Find all lines below containing the string "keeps" and return them.

[Records from a data source]
○ ○ ○

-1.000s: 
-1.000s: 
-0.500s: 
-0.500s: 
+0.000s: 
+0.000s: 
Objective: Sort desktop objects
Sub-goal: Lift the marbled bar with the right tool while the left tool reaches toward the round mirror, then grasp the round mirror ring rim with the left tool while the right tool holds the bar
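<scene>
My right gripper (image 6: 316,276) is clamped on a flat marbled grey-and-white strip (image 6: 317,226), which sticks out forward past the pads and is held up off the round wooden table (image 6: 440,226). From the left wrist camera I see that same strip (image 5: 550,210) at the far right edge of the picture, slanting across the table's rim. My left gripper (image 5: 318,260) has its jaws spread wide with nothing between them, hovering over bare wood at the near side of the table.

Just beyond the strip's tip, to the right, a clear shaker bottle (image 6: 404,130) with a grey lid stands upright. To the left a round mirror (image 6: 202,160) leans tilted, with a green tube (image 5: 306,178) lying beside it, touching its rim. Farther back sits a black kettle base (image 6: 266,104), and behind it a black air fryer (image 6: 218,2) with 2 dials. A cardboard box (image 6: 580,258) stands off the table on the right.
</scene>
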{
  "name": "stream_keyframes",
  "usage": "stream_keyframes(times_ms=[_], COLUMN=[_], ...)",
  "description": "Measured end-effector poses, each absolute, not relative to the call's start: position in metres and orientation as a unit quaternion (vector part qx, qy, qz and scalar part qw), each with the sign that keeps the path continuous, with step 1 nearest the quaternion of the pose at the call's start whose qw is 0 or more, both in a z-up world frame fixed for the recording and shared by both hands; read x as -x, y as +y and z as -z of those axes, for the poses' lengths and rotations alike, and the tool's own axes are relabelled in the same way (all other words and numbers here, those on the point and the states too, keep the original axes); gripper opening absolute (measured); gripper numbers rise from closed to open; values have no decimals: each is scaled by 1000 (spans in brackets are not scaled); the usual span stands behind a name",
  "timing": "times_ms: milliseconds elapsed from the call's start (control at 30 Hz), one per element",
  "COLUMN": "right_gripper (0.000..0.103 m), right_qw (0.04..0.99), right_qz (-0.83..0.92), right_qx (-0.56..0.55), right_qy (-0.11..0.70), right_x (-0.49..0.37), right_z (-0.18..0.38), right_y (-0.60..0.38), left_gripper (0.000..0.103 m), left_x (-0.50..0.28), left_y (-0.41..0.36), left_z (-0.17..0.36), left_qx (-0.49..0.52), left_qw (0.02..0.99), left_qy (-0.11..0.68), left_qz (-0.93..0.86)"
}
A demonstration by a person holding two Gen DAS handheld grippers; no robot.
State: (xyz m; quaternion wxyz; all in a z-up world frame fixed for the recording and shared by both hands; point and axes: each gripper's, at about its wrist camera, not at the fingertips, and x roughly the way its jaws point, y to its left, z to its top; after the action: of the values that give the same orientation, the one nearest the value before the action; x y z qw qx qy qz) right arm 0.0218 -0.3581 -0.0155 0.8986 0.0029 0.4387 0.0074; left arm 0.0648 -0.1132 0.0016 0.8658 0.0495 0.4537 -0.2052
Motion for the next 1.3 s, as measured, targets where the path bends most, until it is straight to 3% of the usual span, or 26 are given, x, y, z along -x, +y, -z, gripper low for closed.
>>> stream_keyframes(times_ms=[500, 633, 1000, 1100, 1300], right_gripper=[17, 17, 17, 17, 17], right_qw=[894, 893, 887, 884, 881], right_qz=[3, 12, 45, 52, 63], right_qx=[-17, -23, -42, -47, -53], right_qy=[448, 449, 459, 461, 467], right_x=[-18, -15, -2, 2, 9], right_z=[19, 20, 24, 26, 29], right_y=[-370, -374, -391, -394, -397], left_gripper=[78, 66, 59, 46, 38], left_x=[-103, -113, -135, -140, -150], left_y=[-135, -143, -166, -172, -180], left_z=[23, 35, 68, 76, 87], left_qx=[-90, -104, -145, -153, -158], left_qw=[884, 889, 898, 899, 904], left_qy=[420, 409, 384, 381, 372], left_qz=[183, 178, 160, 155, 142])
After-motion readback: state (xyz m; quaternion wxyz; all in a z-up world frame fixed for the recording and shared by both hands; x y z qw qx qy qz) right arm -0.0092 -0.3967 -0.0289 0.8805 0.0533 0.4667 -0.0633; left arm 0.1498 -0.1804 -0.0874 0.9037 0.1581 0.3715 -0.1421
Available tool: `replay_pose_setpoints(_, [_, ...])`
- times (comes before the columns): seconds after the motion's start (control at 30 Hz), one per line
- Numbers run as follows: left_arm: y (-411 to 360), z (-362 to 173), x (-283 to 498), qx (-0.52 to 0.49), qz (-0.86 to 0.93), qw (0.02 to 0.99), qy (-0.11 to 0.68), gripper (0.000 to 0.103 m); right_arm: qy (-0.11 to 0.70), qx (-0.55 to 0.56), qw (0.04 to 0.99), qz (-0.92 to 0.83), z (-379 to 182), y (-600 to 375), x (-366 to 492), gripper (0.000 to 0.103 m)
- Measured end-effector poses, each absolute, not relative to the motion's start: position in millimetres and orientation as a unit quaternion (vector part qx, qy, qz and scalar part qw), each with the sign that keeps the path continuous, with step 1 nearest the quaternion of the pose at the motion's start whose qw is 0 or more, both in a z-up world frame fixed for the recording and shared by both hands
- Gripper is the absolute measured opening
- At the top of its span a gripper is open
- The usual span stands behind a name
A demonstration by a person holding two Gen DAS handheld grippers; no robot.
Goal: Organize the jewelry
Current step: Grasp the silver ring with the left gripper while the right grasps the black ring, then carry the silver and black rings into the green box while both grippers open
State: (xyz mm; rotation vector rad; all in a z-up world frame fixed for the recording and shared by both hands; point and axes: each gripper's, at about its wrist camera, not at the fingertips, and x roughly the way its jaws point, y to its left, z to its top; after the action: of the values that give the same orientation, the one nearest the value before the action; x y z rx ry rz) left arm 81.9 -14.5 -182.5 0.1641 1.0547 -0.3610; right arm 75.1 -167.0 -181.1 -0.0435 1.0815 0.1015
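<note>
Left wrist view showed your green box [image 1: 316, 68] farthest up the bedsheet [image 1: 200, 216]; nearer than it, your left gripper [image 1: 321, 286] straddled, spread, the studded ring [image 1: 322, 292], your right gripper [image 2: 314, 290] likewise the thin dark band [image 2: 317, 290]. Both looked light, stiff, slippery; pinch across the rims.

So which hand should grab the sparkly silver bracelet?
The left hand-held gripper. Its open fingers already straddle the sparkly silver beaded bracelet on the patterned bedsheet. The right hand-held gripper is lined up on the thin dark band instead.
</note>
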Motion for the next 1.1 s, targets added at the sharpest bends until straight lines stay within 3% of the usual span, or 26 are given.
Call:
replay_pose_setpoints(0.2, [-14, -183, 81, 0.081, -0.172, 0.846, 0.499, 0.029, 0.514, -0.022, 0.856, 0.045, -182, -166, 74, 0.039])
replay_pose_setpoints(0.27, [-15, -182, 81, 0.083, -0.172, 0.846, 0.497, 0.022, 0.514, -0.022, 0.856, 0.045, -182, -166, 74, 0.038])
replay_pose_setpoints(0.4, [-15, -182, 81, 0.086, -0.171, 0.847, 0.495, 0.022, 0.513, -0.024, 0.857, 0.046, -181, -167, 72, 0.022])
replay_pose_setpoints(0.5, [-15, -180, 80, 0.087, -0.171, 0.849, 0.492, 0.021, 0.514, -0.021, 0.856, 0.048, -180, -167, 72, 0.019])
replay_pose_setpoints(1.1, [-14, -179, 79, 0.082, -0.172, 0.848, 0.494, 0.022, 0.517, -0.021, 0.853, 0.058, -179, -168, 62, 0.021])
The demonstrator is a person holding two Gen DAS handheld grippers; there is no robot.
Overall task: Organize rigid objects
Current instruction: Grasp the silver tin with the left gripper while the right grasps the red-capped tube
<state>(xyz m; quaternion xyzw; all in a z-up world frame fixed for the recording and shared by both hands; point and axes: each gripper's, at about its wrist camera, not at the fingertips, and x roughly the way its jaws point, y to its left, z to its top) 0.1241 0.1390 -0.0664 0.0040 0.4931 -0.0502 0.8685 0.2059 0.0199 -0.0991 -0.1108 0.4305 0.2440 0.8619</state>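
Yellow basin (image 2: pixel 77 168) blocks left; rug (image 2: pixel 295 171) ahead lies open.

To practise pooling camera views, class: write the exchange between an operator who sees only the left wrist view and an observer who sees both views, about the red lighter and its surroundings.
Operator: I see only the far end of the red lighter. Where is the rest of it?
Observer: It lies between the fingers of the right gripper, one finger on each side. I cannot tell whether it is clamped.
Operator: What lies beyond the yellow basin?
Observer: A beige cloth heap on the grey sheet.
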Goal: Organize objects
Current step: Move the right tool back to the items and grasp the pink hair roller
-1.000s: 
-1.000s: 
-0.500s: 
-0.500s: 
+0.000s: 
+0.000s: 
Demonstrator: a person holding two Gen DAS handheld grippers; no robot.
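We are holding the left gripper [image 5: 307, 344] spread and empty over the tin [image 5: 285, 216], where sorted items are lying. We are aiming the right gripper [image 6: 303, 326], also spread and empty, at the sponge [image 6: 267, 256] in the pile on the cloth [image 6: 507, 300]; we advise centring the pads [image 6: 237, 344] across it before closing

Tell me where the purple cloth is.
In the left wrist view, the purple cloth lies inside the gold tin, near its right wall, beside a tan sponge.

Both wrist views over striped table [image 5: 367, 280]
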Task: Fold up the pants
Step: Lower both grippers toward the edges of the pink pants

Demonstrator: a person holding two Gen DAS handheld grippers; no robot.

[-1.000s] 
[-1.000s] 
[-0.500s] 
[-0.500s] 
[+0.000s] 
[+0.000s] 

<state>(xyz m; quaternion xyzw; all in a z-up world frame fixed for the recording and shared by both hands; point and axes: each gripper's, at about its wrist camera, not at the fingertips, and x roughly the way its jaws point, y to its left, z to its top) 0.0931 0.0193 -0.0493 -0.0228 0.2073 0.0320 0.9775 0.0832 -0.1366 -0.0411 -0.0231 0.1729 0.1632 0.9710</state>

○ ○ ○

Output of the exercise:
  "description": "Measured end-effector poses, each absolute, not relative to the call's start: position in metres and orientation as a unit quaternion (vector part qx, qy, qz and scalar part qw), each with the sign that keeps the path continuous, with step 1 nearest the quaternion of the pose at the call's start whose qw is 0 or more, both in a z-up world frame fixed for the recording and shared by both hands; read x as -x, y as +y and z as -z of those axes, for the poses' lengths and rotations alike, and the tool's own axes are relabelled in the same way (all other words and numbers here, those on the point and the states too, keep the original axes); gripper opening absolute (measured); gripper numbers rise from closed to open; values have no decimals: each is scaled by 1000 (spans in brackets are not scaled); the usual span stands behind a name",
- Measured end-effector poses, each absolute, not relative to the motion's start: position in millimetres and orientation as a unit quaternion (vector part qx, qy, qz and scalar part qw), each with the sign that keeps the path continuous, with step 1 nearest the quaternion of the pose at the motion's start whose qw is 0 or more, both in a z-up world frame fixed for the recording and shared by both hands

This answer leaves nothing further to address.